With the “telling” approach, by the time franchisees leave the class to launch their businesses, they are likely feeling overwhelmed. While sending corporate field teams to the new franchise location to assist with and help train employees during the business opening is critical, it typically does not compensate for the gaps in franchisee competencies left by the firehose training methods.

A Franchise Disclosure Document (FDD) and Franchise Agreement will specify the duration of franchise training; however, these legal documents typically only refer to the portion of the training program that occurs at the corporate office. While this may include time outside of the classroom, and in an actual franchise unit or simulated business setting, franchisors should think about training as a process that extends well beyond the initial designated time period at the corporate office. In addition, most established franchises have substantive ”pre-training” sessions that occur prior to the corporate office program, as well as varied means of building upon the classroom training once franchisees have opened their franchise locations.

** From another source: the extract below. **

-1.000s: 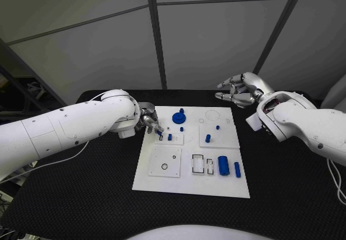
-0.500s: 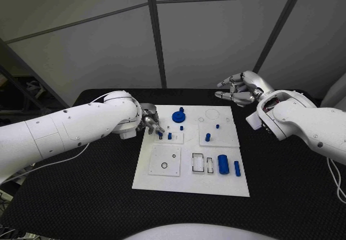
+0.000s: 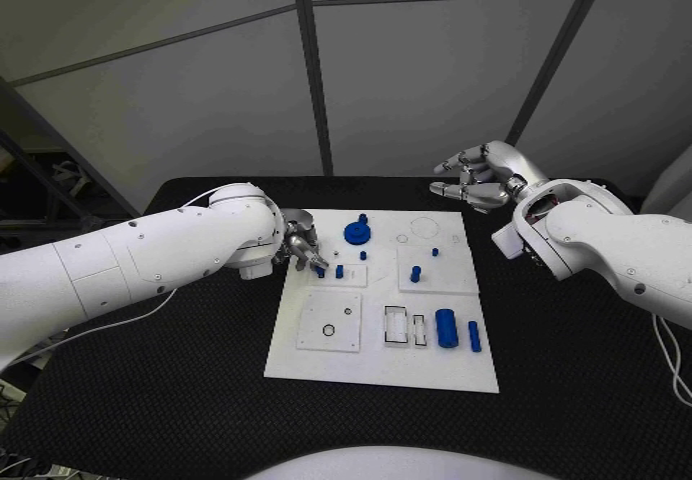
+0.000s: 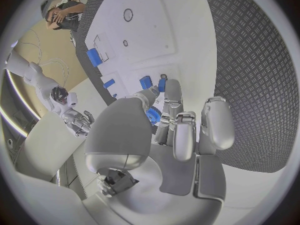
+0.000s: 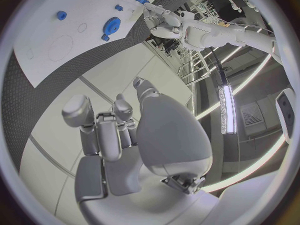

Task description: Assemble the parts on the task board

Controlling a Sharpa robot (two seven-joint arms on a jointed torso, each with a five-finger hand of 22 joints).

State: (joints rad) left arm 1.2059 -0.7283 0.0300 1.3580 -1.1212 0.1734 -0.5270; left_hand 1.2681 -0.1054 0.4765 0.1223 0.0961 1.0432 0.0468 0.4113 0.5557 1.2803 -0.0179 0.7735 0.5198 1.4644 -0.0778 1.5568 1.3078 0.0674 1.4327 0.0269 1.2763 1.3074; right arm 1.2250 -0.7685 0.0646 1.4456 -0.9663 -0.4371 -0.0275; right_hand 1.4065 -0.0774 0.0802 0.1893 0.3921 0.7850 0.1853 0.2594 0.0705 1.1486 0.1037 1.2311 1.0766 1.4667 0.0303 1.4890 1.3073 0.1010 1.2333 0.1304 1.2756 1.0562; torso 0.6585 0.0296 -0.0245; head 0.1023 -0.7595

Franchise Training Best Practices

Common franchise training best practices include:

  • Multiple pre-training webinars and quizzes
  • Classroom training for franchisees and general managers that utilize training methods requiring hands-on practice, role plays, case studies, and observation and participation at an actual franchise location.
  • Post-training webinars and/or classroom days back at the corporate office once franchisees have gotten their feet wet in their new operations.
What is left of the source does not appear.